Pull out all lines from the listing below in which the word "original" appears.

*Dataset entries*:
== Segment start ==

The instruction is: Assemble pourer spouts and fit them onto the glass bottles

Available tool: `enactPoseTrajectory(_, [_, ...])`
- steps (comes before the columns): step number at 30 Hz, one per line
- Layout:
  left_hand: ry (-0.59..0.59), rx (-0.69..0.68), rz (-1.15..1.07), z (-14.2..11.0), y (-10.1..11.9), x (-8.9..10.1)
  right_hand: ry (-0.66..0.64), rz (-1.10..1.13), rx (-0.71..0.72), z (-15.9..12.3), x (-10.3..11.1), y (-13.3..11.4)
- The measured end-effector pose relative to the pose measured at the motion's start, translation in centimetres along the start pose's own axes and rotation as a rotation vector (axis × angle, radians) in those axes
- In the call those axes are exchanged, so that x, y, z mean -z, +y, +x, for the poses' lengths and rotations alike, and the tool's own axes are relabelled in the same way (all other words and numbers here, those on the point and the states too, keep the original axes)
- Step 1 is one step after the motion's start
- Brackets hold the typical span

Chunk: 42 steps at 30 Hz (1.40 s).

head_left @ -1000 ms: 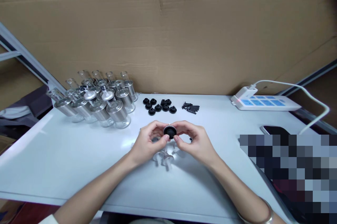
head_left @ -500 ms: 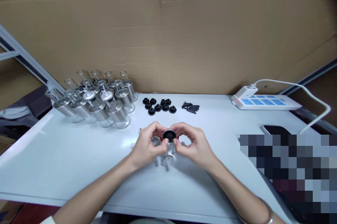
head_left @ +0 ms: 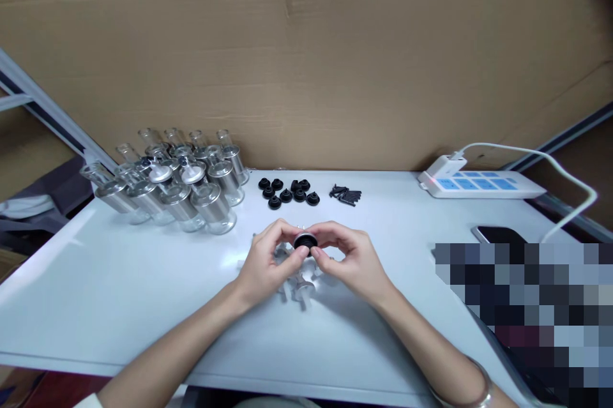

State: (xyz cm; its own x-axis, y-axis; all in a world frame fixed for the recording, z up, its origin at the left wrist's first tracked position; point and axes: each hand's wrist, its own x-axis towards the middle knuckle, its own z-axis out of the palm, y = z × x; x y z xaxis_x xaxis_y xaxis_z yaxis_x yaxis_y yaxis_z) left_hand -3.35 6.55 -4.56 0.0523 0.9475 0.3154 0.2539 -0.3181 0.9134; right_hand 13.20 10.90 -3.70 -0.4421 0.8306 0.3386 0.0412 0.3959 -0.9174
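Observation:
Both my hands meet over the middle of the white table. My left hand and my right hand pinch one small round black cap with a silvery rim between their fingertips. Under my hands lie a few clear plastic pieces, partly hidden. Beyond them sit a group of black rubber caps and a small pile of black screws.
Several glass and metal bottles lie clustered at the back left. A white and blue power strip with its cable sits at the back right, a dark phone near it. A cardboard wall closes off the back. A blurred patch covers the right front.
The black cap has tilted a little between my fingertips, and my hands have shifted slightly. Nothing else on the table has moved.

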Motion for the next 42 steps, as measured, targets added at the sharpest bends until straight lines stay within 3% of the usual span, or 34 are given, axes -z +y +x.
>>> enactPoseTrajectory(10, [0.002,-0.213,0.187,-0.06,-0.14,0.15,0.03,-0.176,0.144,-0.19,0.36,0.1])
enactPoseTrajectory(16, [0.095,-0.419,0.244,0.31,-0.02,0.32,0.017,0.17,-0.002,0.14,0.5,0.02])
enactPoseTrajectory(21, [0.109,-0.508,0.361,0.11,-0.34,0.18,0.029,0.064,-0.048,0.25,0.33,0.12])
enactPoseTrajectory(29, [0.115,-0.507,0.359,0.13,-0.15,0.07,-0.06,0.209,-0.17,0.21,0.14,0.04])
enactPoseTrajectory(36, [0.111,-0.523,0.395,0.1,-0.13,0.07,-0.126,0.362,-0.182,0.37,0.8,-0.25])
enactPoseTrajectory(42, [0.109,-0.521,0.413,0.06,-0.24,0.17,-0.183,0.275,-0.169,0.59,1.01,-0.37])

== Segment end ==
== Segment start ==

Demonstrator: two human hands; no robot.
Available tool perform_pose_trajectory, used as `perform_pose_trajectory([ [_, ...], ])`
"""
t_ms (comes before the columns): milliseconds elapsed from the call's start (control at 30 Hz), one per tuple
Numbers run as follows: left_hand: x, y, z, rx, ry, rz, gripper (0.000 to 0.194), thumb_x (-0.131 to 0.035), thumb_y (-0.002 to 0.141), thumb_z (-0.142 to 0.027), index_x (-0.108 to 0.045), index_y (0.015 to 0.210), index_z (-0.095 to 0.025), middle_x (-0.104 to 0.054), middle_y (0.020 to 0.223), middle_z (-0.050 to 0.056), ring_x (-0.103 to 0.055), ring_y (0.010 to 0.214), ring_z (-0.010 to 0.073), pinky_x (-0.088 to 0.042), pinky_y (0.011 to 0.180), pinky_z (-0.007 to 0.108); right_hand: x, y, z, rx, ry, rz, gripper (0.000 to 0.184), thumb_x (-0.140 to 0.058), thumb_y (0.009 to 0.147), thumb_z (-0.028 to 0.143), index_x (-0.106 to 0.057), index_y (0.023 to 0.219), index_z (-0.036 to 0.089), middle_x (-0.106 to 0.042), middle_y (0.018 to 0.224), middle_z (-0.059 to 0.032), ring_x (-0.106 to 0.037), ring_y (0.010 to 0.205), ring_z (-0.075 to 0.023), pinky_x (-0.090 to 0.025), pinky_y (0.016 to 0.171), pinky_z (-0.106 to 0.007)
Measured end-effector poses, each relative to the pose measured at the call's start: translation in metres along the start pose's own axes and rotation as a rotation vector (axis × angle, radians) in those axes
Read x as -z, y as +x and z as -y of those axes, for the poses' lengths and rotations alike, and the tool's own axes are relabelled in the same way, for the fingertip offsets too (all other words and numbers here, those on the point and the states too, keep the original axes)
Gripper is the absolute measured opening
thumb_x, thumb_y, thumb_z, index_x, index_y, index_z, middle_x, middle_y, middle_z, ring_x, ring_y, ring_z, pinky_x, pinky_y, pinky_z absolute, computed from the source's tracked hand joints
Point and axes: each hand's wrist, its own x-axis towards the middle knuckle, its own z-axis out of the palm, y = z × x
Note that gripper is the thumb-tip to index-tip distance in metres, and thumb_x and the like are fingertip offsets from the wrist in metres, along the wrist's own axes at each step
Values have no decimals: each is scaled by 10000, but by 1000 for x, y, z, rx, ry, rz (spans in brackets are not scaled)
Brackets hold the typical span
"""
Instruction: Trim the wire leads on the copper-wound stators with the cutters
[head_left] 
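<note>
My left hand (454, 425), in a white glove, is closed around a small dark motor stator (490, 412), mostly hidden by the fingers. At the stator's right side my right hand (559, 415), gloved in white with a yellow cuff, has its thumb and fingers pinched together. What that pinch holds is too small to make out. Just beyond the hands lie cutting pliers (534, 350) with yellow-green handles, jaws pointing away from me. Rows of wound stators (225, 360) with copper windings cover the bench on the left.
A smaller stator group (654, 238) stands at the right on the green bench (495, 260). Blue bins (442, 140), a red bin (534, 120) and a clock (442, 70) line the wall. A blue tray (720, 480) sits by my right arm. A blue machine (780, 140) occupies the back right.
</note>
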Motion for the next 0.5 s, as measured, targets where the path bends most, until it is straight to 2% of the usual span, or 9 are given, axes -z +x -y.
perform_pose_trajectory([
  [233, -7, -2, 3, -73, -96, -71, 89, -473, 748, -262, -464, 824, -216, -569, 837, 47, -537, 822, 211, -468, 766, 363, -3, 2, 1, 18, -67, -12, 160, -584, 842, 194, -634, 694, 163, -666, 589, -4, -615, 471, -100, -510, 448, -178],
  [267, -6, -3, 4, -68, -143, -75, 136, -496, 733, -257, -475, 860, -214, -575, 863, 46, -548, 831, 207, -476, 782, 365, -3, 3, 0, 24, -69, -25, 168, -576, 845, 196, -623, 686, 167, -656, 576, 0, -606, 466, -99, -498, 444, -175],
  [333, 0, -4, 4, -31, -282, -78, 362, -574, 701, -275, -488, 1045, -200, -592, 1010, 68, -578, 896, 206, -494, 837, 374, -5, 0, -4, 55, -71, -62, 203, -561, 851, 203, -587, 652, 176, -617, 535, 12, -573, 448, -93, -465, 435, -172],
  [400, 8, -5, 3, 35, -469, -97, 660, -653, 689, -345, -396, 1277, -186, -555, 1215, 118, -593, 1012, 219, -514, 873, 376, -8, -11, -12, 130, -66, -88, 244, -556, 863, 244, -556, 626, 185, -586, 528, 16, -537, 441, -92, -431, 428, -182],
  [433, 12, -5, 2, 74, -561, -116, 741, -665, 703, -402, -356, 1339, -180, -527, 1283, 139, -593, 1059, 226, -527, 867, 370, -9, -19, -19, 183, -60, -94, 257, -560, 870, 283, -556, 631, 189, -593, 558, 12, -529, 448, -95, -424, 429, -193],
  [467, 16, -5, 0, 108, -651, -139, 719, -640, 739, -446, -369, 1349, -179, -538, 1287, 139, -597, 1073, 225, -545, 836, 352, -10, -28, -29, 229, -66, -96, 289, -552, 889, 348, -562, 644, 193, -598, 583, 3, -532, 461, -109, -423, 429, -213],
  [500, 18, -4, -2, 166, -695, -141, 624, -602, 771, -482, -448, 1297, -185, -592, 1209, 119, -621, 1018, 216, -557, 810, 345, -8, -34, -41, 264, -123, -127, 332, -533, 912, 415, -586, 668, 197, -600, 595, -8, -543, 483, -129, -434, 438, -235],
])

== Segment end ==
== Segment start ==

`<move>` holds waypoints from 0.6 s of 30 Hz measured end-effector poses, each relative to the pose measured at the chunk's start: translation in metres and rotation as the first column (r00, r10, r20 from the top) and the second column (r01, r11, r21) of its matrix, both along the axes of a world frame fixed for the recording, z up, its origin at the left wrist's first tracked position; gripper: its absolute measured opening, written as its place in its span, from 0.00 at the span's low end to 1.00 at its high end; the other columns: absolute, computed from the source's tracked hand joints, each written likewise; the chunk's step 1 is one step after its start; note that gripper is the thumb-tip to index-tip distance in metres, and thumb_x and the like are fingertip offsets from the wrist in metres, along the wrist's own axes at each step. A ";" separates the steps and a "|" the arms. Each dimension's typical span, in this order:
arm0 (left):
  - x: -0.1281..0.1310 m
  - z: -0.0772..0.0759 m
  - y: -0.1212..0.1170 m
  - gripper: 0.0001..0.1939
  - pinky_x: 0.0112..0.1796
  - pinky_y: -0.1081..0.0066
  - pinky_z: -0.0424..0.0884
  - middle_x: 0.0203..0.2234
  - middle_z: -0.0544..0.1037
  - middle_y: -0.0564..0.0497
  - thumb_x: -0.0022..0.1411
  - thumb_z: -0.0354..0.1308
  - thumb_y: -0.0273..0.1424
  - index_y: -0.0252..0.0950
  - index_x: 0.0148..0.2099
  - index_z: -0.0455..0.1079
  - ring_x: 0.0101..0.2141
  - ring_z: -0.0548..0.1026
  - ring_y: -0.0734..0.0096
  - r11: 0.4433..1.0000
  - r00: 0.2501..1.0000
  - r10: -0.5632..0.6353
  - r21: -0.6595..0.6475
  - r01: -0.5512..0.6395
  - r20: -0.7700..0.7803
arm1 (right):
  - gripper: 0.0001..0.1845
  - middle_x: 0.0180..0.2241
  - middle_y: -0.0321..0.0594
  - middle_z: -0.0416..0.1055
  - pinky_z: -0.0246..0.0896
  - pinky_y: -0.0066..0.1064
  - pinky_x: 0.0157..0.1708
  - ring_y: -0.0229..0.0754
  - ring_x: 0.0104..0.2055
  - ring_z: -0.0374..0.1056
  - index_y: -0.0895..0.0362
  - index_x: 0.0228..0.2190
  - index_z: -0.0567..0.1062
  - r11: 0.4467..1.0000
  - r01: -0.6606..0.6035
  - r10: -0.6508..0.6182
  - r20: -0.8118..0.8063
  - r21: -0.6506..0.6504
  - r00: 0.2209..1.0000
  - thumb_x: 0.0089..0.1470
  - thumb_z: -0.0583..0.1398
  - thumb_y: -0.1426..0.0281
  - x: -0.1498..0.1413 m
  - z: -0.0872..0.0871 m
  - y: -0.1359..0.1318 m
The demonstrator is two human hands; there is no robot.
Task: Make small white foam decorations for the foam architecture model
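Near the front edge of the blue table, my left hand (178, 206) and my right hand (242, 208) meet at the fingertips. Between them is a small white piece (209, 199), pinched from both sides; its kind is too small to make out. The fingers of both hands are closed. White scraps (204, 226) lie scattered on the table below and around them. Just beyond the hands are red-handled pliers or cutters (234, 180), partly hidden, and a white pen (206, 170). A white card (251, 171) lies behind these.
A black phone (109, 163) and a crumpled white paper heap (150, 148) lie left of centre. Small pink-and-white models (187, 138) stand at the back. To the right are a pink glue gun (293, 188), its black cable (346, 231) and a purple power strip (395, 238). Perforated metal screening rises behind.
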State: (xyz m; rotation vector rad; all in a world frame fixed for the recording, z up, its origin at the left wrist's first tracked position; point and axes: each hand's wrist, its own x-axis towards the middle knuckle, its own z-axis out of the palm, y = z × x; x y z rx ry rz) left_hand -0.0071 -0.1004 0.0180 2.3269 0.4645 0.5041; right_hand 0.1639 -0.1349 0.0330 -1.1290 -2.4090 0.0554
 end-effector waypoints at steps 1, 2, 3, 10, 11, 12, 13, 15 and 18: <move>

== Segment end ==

*Answer box*:
- In the call those axes are exchanged, so that x, y, z mean -z, +y, +x, for the poses' lengths and rotations alike, and the tool's own axes are relabelled in the same way (all other words and numbers here, those on the point and the states too, keep the original axes)
Read x as -z, y as +x and z as -y of those axes, for the poses' lengths and rotations alike, and the tool's own axes are relabelled in the same way, for the fingertip offsets too (all other words and numbers here, those on the point and the states too, keep the original axes)

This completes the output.